The intention of the authors of the article is not to develop a finite set of minimum measures taking into account colour, but to give general principles for the convention of increasing the recognisability of a map. In this way, an experiment was prepared in which the relative differences in the recognisability of the shapes on the map were examined. The experiment did not check recognition of a specific value of the minimum dimension, but rather a set of 360 pairs of such dimensions for the four colour composition and a monochrome one. Such an approach, in the opinion of the authors, will allow at least partial generalisation of the results of the experiment.

Future research includes further studies of the perception coefficient in order to clarify it and reduce errors. The CIECAM02 model will be tested, which takes into account the conditions of observation. Moreover, the authors plan new research using a colourimeter to see and assess the true colours on a computer screen. The authors also assume that the presented solutions will be expanded by a factor that changes the P_c value depending on the type of object (e.g., different for a point on a uniform background or for lines and the minimum distance of line spacing).

9. Conclusions

The issues presented in this study include the multi-faceted visual perception of digital maps and its role in the context of geovisualisation and automation of cartographic generalisation. Automatic map production methods minimise subjectivity, which was previously the cartographer’s domain. Cartography handbooks consider issues related to colour only from the context of tools, disregarding its impact on the legibility of the information provided by the map.

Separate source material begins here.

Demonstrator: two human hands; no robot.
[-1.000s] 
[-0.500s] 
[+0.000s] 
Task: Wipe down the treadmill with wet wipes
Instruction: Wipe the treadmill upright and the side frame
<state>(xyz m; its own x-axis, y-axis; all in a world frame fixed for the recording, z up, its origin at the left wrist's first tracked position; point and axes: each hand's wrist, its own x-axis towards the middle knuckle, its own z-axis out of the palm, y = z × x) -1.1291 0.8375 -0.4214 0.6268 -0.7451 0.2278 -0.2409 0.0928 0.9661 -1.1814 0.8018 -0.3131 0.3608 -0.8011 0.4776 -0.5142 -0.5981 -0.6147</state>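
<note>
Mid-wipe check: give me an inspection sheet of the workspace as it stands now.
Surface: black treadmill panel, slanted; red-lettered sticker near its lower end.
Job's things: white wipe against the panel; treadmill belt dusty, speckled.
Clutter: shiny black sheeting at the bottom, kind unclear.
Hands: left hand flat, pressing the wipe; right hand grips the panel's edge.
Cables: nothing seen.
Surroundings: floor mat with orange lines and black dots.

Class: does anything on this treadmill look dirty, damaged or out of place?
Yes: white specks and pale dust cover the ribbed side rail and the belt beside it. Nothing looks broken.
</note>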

In the context of the aforementioned subjectivity, we can observe a certain paradox. On the one hand, modern cartography aims to automate the generalisation process fully. On the other hand, there is little reflection on the substitution of the subjective factor (the cartographer), which affects the final appearance of maps. Therefore, the task faced by the authors was to develop restrictions (conditions) that could be used as input parameters to simulate the cartographer’s decision processes. Therefore, a perception factor (P_c) was developed, which allows for better mimicry of the subjective decision of the cartographer, increasing the degree of readability of the symbols. This coefficient is a universal modifier for the set of minimum dimensions used in different NMAs. Further, this solution is a quantitative and qualitative answer, indicating how much the readability of each symbol locally decreases when it is presented on a specific colour background. The theoretical considerations of the authors were supported by empirical research, based on the author’s own method of map symbols readability testing. In the case of shapes of a simplified line with limited recognisability, the study showed a decrease in perception and readability of the symbols, depending on the contrast. Moreover, the existence of correlation between the observed results and the presented solutions was also noted. Therefore, the solutions presented may be universal, and further research by the authors will show whether they can be applied to all types of symbols in connection with generalisation operators on digital maps. These conditions, in the form of minimum dimensions, play a batch role in restrictive modelling, thus determining the manner and process of generalisation. Furthermore, they indicate how the readability of the map changes when the database objects are identified with the target colour or symbols (the perception coefficient). Therefore, restriction generalisation models, which are methodologically the most advanced, are able to control the visual quality of the final product. This control, which already occurs at the level of creating and editing object geometry, will greatly simplify the post-processing stage, which usually involved the manual corrections of cartographers. The implementation of solutions that satisfactorily enable the automation of the whole process of map production will be part of a further study by the author.